L’inlassable combat d’un avocat face à la répression judiciaire
Depuis 2014, date à laquelle les autorités judiciaires chinoises ont refusé que Yu Wensheng passe son examen annuel pour conserver sa licence d’avocat, le contraignant finalement à quitter son poste au sein du cabinet Beijing Daoheng, Yu Wensheng est persécuté par les autorités chinoises en raison de ses engagements en faveur de la liberté d’expression et de la défense des droits humains. Le 17 juin 2020, il est condamné à quatre ans de prison et trois ans de privation de droits civiques pour « incitation à la subversion de l’État » à l’issue d’un procès à huis clos. Il fait appel, mais celui-ci est rejeté le 27 décembre 2020. Le 26 janvier 2022, Yu Wensheng est transféré sans avertissement préalable vers la prison de Nanjing, à 1 000 km de sa famille, alors qu’il devait être libéré le 1er mars 2022. Pendant sa détention, il subit des mauvais traitements, perd quatre dents et souffre de lésions nerveuses.
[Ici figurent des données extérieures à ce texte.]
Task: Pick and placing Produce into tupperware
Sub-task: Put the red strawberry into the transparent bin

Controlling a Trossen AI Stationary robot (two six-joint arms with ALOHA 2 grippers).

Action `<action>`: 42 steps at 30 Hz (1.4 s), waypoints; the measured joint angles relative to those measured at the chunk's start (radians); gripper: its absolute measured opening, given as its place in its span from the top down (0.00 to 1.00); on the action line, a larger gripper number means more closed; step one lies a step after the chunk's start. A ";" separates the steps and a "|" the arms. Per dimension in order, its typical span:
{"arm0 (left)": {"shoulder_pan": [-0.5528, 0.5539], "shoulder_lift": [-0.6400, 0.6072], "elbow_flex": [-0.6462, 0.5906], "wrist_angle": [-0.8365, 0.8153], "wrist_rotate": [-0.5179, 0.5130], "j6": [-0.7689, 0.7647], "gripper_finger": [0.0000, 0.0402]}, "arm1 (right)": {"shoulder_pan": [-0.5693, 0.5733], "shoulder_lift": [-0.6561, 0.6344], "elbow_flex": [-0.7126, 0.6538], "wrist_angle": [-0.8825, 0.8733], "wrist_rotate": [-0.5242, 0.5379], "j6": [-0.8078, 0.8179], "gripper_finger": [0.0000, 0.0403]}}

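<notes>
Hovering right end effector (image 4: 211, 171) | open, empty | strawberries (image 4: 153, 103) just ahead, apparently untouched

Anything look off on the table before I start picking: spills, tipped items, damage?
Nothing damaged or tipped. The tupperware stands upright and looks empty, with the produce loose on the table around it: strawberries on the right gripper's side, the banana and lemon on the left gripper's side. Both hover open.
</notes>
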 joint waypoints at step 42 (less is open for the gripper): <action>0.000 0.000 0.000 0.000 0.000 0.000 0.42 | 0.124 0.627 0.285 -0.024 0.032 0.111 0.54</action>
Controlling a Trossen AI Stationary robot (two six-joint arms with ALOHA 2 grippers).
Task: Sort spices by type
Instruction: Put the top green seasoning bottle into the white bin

Le 13 avril 2023, alors qu’il venait d’être libéré, Yu Wensheng et son épouse Xu Yan sont arrêtés par quatre officiers de la police chinoise alors qu’ils se rendent à une réunion avec la délégation de l’Union européenne à Pékin. Ils sont initialement accusés d’« avoir cherché à provoquer des conflits et troublé l’ordre public » et incarcérés au centre de détention de Shijingshan. En octobre 2023, ils sont inculpés d’« incitation à la subversion de l’État » sans que leurs avocats aient pu soumettre leurs plaidoiries et transférés en janvier 2024 au centre de détention de Suzhou, à environ 1 000 km de Pékin. Le 6 janvier 2025, le tribunal populaire intermédiaire de Suzhou rejette l’appel de Yu Wensheng contre sa condamnation à trois ans de prison. Malgré ces épreuves, Yu Wensheng continue de dénoncer les violations des droits humains de sa prison.
Contexte
En 2014, le mouvement des parapluies jaunes a émergé à Hong Kong comme une manifestation emblématique pro-démocratique, rassemblant des milliers de personnes réclamant des réformes électorales et une plus grande autonomie vis-à-vis de la Chine. Les manifestants, souvent munis de parapluies pour se protéger des gaz lacrymogènes, ont utilisé cet accessoire comme symbole de résistance pacifique face à la répression policière. Ce mouvement a mis en lumière des préoccupations majeures concernant la liberté d’expression, la répression politique et l’absence de protections juridiques adéquates. Depuis lors, la société civile à Hong Kong a été confrontée à une répression croissante. De nombreuses arrestations ont eu lieu, et des lois restrictives, comme la loi sur la sécurité nationale adoptée en 2020, ont eu un impact significatif sur la liberté d’expression et le droit de manifester.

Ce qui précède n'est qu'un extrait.